Nowadays, serving as a dean in a US public university is rapidly becoming less about working within a community of scholars and more of a constant attempt to attract additional fiscal support. Sounds abhorrent? Get ready, UK dons, your time might well be nigh.
The local business leaders of my town-gown group are interested in an arts investment that we could emulate on our campus, so at 5am I find myself on a chartered bus to the nether end of Georgia to see a community theatre project with them. After a six-hour journey there, the two-hour performance (don't ask) and the seven-hour journey back (our intrepid bus driver getting lost in Columbus), this all seems like a bad idea.
The university soccer team plays badly for 90 minutes in a torrential downpour to a very small crowd, me and a potential donor to the university included.
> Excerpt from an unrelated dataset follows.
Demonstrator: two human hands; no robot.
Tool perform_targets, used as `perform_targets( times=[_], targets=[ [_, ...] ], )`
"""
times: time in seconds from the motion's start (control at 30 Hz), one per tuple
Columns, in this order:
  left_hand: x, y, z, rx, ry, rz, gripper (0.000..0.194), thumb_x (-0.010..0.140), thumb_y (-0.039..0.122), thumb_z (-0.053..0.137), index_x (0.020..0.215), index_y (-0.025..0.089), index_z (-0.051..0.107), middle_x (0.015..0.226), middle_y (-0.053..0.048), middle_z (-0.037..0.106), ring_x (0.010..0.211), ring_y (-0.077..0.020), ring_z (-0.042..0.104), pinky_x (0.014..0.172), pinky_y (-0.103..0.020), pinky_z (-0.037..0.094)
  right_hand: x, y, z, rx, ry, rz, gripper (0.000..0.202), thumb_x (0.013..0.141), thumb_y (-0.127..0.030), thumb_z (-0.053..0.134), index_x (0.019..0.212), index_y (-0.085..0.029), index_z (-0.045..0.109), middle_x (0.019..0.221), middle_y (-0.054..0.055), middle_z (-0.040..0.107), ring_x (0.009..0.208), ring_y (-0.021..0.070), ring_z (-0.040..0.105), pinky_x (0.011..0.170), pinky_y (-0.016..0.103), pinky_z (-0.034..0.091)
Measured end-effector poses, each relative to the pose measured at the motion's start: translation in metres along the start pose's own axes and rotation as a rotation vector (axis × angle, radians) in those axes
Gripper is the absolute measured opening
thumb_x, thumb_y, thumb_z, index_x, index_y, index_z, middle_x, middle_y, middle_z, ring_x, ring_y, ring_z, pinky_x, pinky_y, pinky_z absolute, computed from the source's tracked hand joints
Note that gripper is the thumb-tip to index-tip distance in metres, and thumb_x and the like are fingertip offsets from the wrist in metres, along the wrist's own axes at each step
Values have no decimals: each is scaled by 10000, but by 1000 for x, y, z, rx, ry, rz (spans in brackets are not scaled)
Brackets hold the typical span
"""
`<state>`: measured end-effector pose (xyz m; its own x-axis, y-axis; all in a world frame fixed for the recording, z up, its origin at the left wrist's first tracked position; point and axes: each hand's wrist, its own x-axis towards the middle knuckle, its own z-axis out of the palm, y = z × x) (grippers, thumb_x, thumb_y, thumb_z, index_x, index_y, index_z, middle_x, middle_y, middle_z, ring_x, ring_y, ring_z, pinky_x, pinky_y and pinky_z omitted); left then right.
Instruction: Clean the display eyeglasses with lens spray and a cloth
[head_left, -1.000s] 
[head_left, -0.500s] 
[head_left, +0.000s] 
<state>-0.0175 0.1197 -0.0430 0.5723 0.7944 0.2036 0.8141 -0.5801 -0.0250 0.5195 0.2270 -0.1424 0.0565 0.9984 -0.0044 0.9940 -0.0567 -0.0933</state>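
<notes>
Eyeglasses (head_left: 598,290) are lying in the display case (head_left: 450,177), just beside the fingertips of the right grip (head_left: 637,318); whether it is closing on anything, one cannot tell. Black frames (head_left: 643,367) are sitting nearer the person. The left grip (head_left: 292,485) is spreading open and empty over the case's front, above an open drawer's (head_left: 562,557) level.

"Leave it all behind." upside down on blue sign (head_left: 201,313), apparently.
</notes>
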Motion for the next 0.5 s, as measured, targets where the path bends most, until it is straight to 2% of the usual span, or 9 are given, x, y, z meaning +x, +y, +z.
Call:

We part company after a polite but soggy no from the donor. My evening is spent assessing overly long pre and post-tenure review files.
I have a noon meeting to "sell" my planned group trip to Ireland to alumni and interested community leaders (with a healthy cut going to the university).
Later I meet with the "suits" from the university foundation to evaluate my latest fundraising efforts. Academic deans are evaluated on how closely they reach their annual corporate fundraising targets. Mine is not small, and panic sets in again.
I am in Atlanta this morning at the university system governing board office to seek approval for several new undergraduate degree programmes. Since we are not asking for additional resources, this goes well.
I spend the rest of the day handling student complaints about my uncaring faculty (mid-semester grades have just been released), but I soon escape for a coffee and biscuit.
I have a long slow drive to Macon this morning for an absurd meeting of the state's deans of education and deans of arts and sciences.
There is lots of complaining about the post-9/11 budget crisis, with little accomplished. Back on campus, I hear a visiting Puerto Rican poet and then join her and my English faculty for a good Pad Thai and better Pinot Noir.
It is 30C this afternoon, so I persuade my fellow deans to play golf instead of working. I win money, which is, I point out, akin to fundraising.
This morning, my stunningly brilliant idea for a campus Shakespeare garden (suitably sponsored by a national gardening supply company) is correctly ignored by the president's administrative council after I mistakenly call it "a nifty plan".
This afternoon, I am at our Centre for Continuing Education for a fundraising kick-off event to subsidise a new campus amphitheatre, then on to a sublime performance by Welsh harpist Catrin Finch, followed by weak tea, rock-hard scones and fake clotted cream, sponsored by the British consulate-general in Atlanta.
Then it's home to a well-deserved weekend of English murder mysteries, Alan Titchmarsh and The Office - all being shown on the new cable TV channel, BBC America.
Ray Wallace, originally from Northern Ireland, is dean of arts and sciences, Clayton College and State University, Georgia, US.